Com tanto discurso motivacional, René levanta uma dúvida: é um técnico que entende de tática? "Sou muito bom nisso. Eu não paro. Sou tarado por treinamento. Meu time trabalha muito. Essa parte de motivação, se não houver treino, não adianta nada", afirma.

"Se você observar, estamos usando o 3–4–3. Mas tem que ter o extra e o básico; o básico é o talento. O Marlos por exemplo, cria muito, mas marca pouco. Para fazer o extra com o Marlos, ele tem que marcar", explica com o conceito de futebol total.

O técnico garante que tem como característica ser destemido nas mudanças em campo. "Eu acho que você tem de fazer diferente e não ter medo. Eu pago o preço. A diferença do vencedor e do perdedor é que o perdedor não toma decisões, não assume riscos. Eu não tenho medo", disse.

Só que arriscar, por mais que seja necessário, não será fácil no Coxa. A torcida está sem paciência; os jogadores, pressionados; o presidente, acuado e em ritmo de fim de gestão. Mas Simões garante que sabe onde está pisando. "O Coritiba vive um momento delicado. Se estivesse na Primeira Divisão, estaria faturando R$ 13 milhões. Se ficar na B, cai para zero. E esse é um ano eleitoral no clube, o que deixa a coisa mais complicada ainda", conta, emendando com outro fator de pressão logo identificado na opinião dele: "Você tem dois clubes na Primeira Divisão e o clube de maior expressão, na Segunda. Então você tem que se equilibrar".

René, que já não anda mais de carona em Curitiba, já que comprou uma caminhonete por indicação de João Carlos Vialle, garante que é essa a única influência da direção que admite no trabalho. "Se você não tiver respaldo, não é possível", conta. No livro, ele relata uma experiência na Seleção Sub-23 que disputou o Torneio de Toulon em 1987. Na época, foi obrigado a submeter a lista ao então presidente da CBF, Nabi Abi Chedid. Chegou a pensar em largar o trabalho, mas não recebeu nenhuma ordem para convocar ou desconvocar alguém, e sim uma lição: Chedid queria apenas que ele repensasse a lista, para estar certo da convocação, que foi mantida como Simões queria.

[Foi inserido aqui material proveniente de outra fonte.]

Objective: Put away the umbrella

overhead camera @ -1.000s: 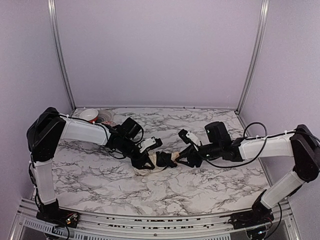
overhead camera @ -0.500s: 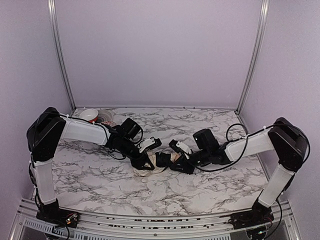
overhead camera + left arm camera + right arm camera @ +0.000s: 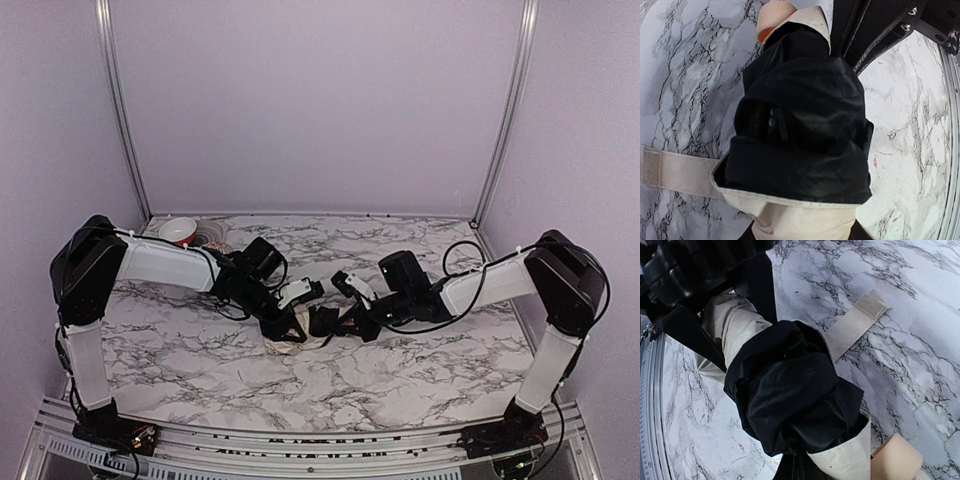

René faz mesmo o estilo paizão. Libera os atletas para tomar uma cerveja, por exemplo. Mas... "Tudo tem seu tempo, tudo tem seu lugar. Diversão deve existir, com bom senso". A estréia oficial foi sexta-feira: 2 a 1 sobre o Brasiliense. Mas o resultado em si, pouco importa nesse momento para o Freud coxa-branca. Ele quer caminhar um passo de cada vez: "Todo dia você escreve uma página da sua vida".